On the live `kv.run:8000/flowmesh` host (cluster `lumid0`, namespace `lumid`), every worker except two long-stale rows reports an `last_seen` clustered tightly between **`2026-05-27T18:18:31`** and **`2026-05-27T18:19:01`** UTC — a ~30-second window 12 workers fell into and none have left. As of `2026-05-28T10:52Z` that's a **16.6h freeze** across 12 disparate workers on 8 different nodes (incl. CPU + RTX 5080 + RTX 6000 Ada + GB10 + RTX PRO 4000 boxes).
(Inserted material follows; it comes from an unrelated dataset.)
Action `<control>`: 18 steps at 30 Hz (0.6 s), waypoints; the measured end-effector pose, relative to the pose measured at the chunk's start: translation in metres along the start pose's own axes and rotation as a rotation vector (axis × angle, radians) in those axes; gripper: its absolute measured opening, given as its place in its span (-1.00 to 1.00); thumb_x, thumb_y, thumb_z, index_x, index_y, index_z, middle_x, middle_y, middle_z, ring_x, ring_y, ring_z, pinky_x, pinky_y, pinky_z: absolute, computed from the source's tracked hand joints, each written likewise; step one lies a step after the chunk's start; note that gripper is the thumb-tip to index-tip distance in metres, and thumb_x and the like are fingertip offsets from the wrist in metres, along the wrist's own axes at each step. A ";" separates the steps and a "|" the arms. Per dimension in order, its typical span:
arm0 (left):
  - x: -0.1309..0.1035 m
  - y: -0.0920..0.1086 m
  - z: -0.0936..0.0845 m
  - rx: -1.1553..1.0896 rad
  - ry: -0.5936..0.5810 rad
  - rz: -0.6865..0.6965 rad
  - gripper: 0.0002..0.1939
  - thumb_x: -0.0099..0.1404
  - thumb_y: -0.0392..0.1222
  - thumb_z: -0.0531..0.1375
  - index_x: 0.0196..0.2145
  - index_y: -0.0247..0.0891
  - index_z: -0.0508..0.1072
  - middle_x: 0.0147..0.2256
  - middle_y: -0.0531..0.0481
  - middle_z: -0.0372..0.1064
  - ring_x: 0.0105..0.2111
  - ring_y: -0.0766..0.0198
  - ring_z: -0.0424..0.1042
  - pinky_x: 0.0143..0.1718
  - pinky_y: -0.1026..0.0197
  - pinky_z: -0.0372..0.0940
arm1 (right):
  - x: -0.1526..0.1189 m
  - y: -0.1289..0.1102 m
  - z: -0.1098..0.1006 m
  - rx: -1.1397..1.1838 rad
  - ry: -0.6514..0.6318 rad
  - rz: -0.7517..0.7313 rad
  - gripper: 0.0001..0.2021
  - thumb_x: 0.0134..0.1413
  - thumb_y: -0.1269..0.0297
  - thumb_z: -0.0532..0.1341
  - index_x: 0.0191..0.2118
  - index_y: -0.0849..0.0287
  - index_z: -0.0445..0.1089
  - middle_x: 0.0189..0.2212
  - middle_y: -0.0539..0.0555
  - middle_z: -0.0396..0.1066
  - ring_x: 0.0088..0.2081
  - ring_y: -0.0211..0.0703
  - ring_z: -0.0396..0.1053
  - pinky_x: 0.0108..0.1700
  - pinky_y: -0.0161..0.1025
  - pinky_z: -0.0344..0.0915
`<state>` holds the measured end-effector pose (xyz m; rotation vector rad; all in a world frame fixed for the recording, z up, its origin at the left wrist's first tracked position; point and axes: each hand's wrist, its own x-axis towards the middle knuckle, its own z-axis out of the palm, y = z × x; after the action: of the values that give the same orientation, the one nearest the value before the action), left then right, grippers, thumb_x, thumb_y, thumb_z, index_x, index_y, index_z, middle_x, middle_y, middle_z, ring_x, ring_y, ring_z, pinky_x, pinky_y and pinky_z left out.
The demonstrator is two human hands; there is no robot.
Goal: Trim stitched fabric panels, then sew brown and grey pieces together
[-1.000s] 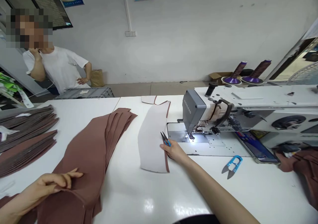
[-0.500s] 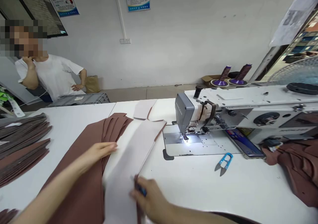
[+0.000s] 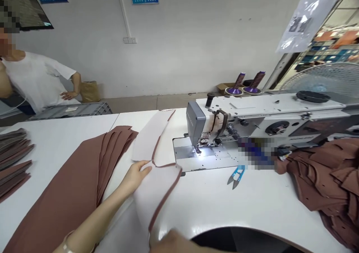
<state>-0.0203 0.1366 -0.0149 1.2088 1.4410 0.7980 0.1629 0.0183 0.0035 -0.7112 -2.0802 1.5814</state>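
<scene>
Under slightly parted left fingers lies the brown-edged fabric panel; right fingers, blurred, I cannot tell; uneven pulling may crease it.

The hands are at white pieces near a sewing machine.

The single view looks from head height, forward and down over the table toward the wall. The right hand sits close at the bottom edge, the machine farther off.
</scene>
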 end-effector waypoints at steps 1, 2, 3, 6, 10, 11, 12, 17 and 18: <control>-0.015 -0.007 -0.004 0.067 0.009 0.041 -0.63 0.08 -0.04 0.25 -0.18 -0.30 0.51 -0.18 -0.12 0.52 -0.18 0.05 0.48 -0.12 0.09 0.37 | 0.001 0.004 -0.015 -0.015 0.050 0.024 -0.65 0.29 0.04 0.00 -0.23 0.16 0.42 -0.35 0.06 0.43 -0.32 -0.21 0.40 -0.25 -0.29 0.29; -0.029 -0.015 -0.008 0.140 0.020 0.081 -0.64 0.11 -0.03 0.23 -0.18 -0.28 0.51 -0.16 -0.10 0.51 -0.15 0.05 0.47 -0.07 0.08 0.35 | 0.004 0.008 -0.030 -0.041 0.118 0.064 -0.61 0.30 0.04 -0.02 -0.26 0.19 0.43 -0.40 0.07 0.43 -0.35 -0.21 0.38 -0.26 -0.30 0.26; -0.044 -0.022 -0.010 0.210 0.027 0.115 -0.65 0.15 -0.02 0.20 -0.17 -0.26 0.51 -0.16 -0.08 0.51 -0.13 0.07 0.46 -0.04 0.10 0.34 | 0.008 0.015 -0.045 -0.111 0.197 0.125 -0.62 0.26 0.03 0.03 -0.31 0.21 0.43 -0.43 0.06 0.42 -0.37 -0.20 0.36 -0.28 -0.30 0.22; -0.081 -0.037 -0.008 0.355 0.088 0.210 -0.70 0.25 -0.01 0.12 -0.18 -0.20 0.51 -0.23 -0.04 0.51 -0.17 0.16 0.46 -0.09 0.19 0.35 | 0.026 0.038 -0.078 -0.160 0.108 0.304 -0.57 0.11 -0.10 0.16 -0.44 0.23 0.39 -0.54 0.00 0.33 -0.48 -0.27 0.25 -0.39 -0.34 0.12; -0.110 -0.038 0.004 0.531 0.269 0.463 -0.74 0.31 -0.09 0.07 -0.30 -0.21 0.53 -0.36 -0.06 0.38 -0.38 0.28 0.42 -0.33 0.29 0.36 | 0.042 0.062 -0.087 0.057 -0.135 0.323 -0.40 0.11 -0.25 0.05 -0.52 0.27 0.39 -0.60 -0.01 0.28 -0.53 -0.34 0.17 -0.40 -0.36 0.12; -0.114 -0.036 0.006 0.565 0.307 0.511 -0.75 0.32 -0.12 0.07 -0.31 -0.22 0.53 -0.30 -0.09 0.36 -0.39 0.30 0.41 -0.34 0.30 0.36 | 0.044 0.065 -0.085 0.109 -0.165 0.328 -0.39 0.08 -0.27 0.06 -0.47 0.29 0.42 -0.59 0.00 0.29 -0.53 -0.34 0.17 -0.41 -0.37 0.11; -0.117 -0.035 0.009 0.587 0.336 0.547 -0.76 0.33 -0.15 0.06 -0.31 -0.22 0.52 -0.19 -0.14 0.35 -0.37 0.32 0.42 -0.32 0.30 0.37 | 0.045 0.066 -0.083 0.168 -0.190 0.347 -0.38 0.05 -0.29 0.08 -0.40 0.30 0.46 -0.58 0.00 0.29 -0.53 -0.35 0.17 -0.43 -0.37 0.10; -0.117 -0.036 0.011 0.595 0.251 0.610 -0.81 0.34 -0.27 0.05 -0.24 -0.23 0.48 0.18 -0.21 0.18 -0.20 0.32 0.49 -0.17 0.35 0.39 | 0.048 0.065 -0.078 0.371 -0.255 0.427 -0.36 -0.01 -0.28 0.16 -0.20 0.31 0.49 -0.58 -0.02 0.23 -0.54 -0.38 0.16 -0.47 -0.40 0.07; -0.115 -0.038 0.010 0.598 0.231 0.624 -0.82 0.34 -0.27 0.06 -0.24 -0.23 0.47 0.14 -0.19 0.25 -0.16 0.30 0.49 -0.13 0.36 0.39 | 0.048 0.065 -0.078 0.391 -0.248 0.420 -0.37 -0.02 -0.26 0.17 -0.21 0.32 0.49 -0.59 -0.02 0.23 -0.54 -0.39 0.15 -0.48 -0.40 0.05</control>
<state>-0.0271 0.0150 -0.0192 2.1465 1.5594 0.9739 0.1830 0.1206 -0.0379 -0.8805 -1.7644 2.3294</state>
The workers themselves are clearly still functional — three of them (wkr-24, wkr-21, wkr-12) report `status: BUSY` against the same stale `last_seen`, so they're actively executing tasks; only the host's heartbeat-ingest side seems to have stopped writing through that point.

**Expected:** `last_seen` should advance per worker on each heartbeat regardless of execution state.
**Actual:** all workers stalled at near-identical timestamps in a ~30s window, despite continuing to pick up jobs.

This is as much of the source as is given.